__EXERCISE GOAL__:
Only the lines below starting at the one that contains "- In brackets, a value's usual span" and ending at the one that contains "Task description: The" are to be reproduced, exactly and with both ends kept.

__DATASET EXTRACT__:
· · ·
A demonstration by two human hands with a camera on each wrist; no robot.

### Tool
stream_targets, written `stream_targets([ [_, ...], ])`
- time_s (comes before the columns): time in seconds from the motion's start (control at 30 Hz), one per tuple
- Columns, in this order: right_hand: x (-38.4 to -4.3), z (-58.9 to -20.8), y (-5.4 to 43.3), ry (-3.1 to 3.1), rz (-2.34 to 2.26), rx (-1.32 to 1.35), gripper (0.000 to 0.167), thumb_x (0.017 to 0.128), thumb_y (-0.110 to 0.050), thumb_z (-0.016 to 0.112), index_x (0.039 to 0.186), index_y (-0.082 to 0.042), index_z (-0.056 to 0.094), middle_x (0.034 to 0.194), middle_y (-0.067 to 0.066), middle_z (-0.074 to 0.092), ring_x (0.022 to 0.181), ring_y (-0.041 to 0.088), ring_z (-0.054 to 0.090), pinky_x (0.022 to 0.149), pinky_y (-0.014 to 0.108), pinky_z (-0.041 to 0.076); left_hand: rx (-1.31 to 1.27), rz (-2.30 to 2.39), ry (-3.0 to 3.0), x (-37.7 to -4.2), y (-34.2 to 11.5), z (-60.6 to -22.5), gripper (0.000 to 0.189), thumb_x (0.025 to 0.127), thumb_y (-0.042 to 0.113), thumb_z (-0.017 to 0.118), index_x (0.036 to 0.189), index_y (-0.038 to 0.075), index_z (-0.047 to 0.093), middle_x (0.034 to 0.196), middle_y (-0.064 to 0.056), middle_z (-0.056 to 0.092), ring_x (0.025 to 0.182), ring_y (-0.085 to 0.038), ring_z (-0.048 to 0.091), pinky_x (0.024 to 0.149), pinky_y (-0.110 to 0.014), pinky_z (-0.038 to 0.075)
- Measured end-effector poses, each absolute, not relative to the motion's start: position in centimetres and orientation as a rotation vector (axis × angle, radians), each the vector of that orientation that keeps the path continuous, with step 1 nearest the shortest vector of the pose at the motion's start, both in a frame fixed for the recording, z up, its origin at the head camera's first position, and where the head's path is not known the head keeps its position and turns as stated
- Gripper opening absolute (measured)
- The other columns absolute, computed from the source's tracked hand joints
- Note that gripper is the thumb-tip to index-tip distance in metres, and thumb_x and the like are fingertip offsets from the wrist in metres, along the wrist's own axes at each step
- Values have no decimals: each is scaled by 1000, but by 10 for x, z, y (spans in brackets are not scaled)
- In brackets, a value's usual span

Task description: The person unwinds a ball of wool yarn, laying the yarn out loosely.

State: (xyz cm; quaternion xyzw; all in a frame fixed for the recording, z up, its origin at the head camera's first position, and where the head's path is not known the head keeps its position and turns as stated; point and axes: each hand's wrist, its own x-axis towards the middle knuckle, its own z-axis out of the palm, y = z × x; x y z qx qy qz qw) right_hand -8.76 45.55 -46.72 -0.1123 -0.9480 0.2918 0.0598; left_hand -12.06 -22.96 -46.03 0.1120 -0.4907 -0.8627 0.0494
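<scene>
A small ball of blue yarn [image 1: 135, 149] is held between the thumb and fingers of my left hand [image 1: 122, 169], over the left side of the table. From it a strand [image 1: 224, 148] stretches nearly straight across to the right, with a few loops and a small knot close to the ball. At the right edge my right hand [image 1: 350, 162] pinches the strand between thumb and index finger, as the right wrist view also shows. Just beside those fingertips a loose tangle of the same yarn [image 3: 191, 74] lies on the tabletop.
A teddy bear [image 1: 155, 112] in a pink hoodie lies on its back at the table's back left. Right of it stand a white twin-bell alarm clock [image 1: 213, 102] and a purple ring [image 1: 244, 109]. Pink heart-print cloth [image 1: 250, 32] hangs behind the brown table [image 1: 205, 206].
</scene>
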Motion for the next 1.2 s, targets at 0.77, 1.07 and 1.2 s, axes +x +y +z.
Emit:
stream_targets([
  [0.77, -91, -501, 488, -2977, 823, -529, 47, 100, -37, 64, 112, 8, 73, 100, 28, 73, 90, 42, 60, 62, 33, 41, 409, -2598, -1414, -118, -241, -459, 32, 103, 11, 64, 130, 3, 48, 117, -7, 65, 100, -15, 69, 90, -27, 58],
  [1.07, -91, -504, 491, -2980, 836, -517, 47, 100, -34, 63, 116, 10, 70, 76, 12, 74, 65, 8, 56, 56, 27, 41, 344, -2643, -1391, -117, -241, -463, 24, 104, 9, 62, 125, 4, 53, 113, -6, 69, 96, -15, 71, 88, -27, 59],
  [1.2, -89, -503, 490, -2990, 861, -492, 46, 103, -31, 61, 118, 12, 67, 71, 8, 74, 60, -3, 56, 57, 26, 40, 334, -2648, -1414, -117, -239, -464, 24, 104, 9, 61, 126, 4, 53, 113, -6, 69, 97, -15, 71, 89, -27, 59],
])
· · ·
__RESPONSE__:
- In brackets, a value's usual span

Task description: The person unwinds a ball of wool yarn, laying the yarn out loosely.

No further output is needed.